(Instructions for the task) An exact, complete printout of the listing is wanted, minus its images.

(Material provided)
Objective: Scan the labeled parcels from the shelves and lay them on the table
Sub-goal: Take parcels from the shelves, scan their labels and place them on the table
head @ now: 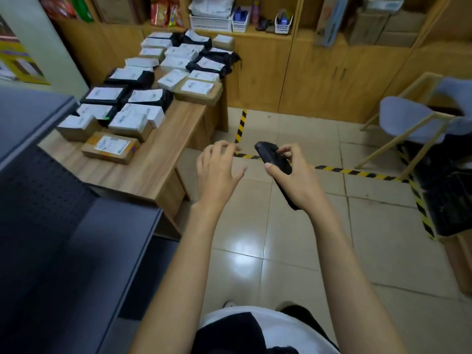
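My right hand [293, 175] grips a black handheld scanner [272, 157] over the tiled floor, thumb and fingers curled round it. My left hand [219, 169] hovers just left of the scanner with its fingers spread and holds nothing. Several labeled parcels lie in rows on the wooden table [163, 159] at the upper left: brown boxes, white ones and black bags. The nearest is a brown box [111, 147] with a white label. Dark grey metal shelves [51, 226] fill the left side, and no parcel shows on them.
Wooden cabinets [306, 72] line the back wall, with white baskets [212, 21] and boxes above. A wooden-framed chair [413, 123] with a pale cushion stands at the right beside dark crates [449, 195]. Yellow-black tape [357, 172] marks the floor.
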Demonstrator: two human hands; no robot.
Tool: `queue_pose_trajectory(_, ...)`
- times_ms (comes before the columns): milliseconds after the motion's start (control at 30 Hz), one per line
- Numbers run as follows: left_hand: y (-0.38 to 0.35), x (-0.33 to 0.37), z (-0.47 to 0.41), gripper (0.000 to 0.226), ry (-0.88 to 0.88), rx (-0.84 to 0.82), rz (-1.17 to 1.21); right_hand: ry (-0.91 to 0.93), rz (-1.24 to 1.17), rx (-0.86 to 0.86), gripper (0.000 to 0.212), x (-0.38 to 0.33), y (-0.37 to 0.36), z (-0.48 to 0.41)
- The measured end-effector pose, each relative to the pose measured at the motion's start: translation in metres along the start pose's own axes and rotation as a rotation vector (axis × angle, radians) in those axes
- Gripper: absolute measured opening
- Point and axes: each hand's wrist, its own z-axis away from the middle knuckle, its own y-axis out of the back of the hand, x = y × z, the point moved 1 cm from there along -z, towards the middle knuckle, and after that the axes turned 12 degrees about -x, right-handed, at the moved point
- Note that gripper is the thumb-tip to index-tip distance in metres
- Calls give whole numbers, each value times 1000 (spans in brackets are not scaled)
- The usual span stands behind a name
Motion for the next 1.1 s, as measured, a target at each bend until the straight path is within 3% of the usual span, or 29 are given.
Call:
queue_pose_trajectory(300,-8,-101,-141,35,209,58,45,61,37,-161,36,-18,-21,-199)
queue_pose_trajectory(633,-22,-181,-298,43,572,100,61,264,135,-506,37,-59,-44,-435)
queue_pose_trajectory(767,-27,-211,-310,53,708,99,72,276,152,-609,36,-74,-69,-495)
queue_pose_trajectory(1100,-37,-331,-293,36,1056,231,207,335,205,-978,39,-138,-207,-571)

(Solution to the exercise)
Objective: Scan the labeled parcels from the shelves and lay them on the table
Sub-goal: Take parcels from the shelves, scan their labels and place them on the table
head @ now: 
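My right hand [293, 175] grips a black handheld scanner [272, 157] over the tiled floor, thumb and fingers curled round it. My left hand [219, 169] hovers just left of the scanner with its fingers spread and holds nothing. Several labeled parcels lie in rows on the wooden table [163, 159] at the upper left: brown boxes, white ones and black bags. The nearest is a brown box [111, 147] with a white label. Dark grey metal shelves [51, 226] fill the left side, and no parcel shows on them.
Wooden cabinets [306, 72] line the back wall, with white baskets [212, 21] and boxes above. A wooden-framed chair [413, 123] with a pale cushion stands at the right beside dark crates [449, 195]. Yellow-black tape [357, 172] marks the floor.
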Demonstrator: two human hands; no robot.
Tool: `queue_pose_trajectory(_, ...)`
- times_ms (comes before the columns): milliseconds after the motion's start (control at 30 Hz), one per line
- Numbers run as follows: left_hand: y (-0.38 to 0.35), x (-0.33 to 0.37), z (-0.47 to 0.41), gripper (0.000 to 0.226), ry (-0.88 to 0.88), rx (-0.84 to 0.82), rz (-1.17 to 1.21); right_hand: ry (-0.91 to 0.93), rz (-1.24 to 1.17), rx (-0.86 to 0.86), gripper (0.000 to 0.212), x (-0.38 to 0.33), y (-0.37 to 0.36), z (-0.48 to 0.41)
- The measured end-effector pose, each relative to the pose measured at the motion's start: translation in metres along the start pose's own axes and rotation as a rotation vector (axis × angle, radians) in those axes
- Gripper: absolute measured opening
- Point and axes: each hand's wrist, its own z-axis away from the middle knuckle, its own y-axis out of the back of the hand, x = y × z, the point moved 1 cm from there along -z, towards the middle knuckle, and after that the axes turned 12 degrees about -x, right-handed, at the moved point
- Note that gripper is the thumb-tip to index-tip distance in metres
- Calls give whole numbers, each value times 1000 (spans in brackets are not scaled)
- The usual span stands behind a name
Motion for the next 1.1 s, as measured, a target at each bend until the straight path is within 3% of the usual span, or 29 are given.
Call:
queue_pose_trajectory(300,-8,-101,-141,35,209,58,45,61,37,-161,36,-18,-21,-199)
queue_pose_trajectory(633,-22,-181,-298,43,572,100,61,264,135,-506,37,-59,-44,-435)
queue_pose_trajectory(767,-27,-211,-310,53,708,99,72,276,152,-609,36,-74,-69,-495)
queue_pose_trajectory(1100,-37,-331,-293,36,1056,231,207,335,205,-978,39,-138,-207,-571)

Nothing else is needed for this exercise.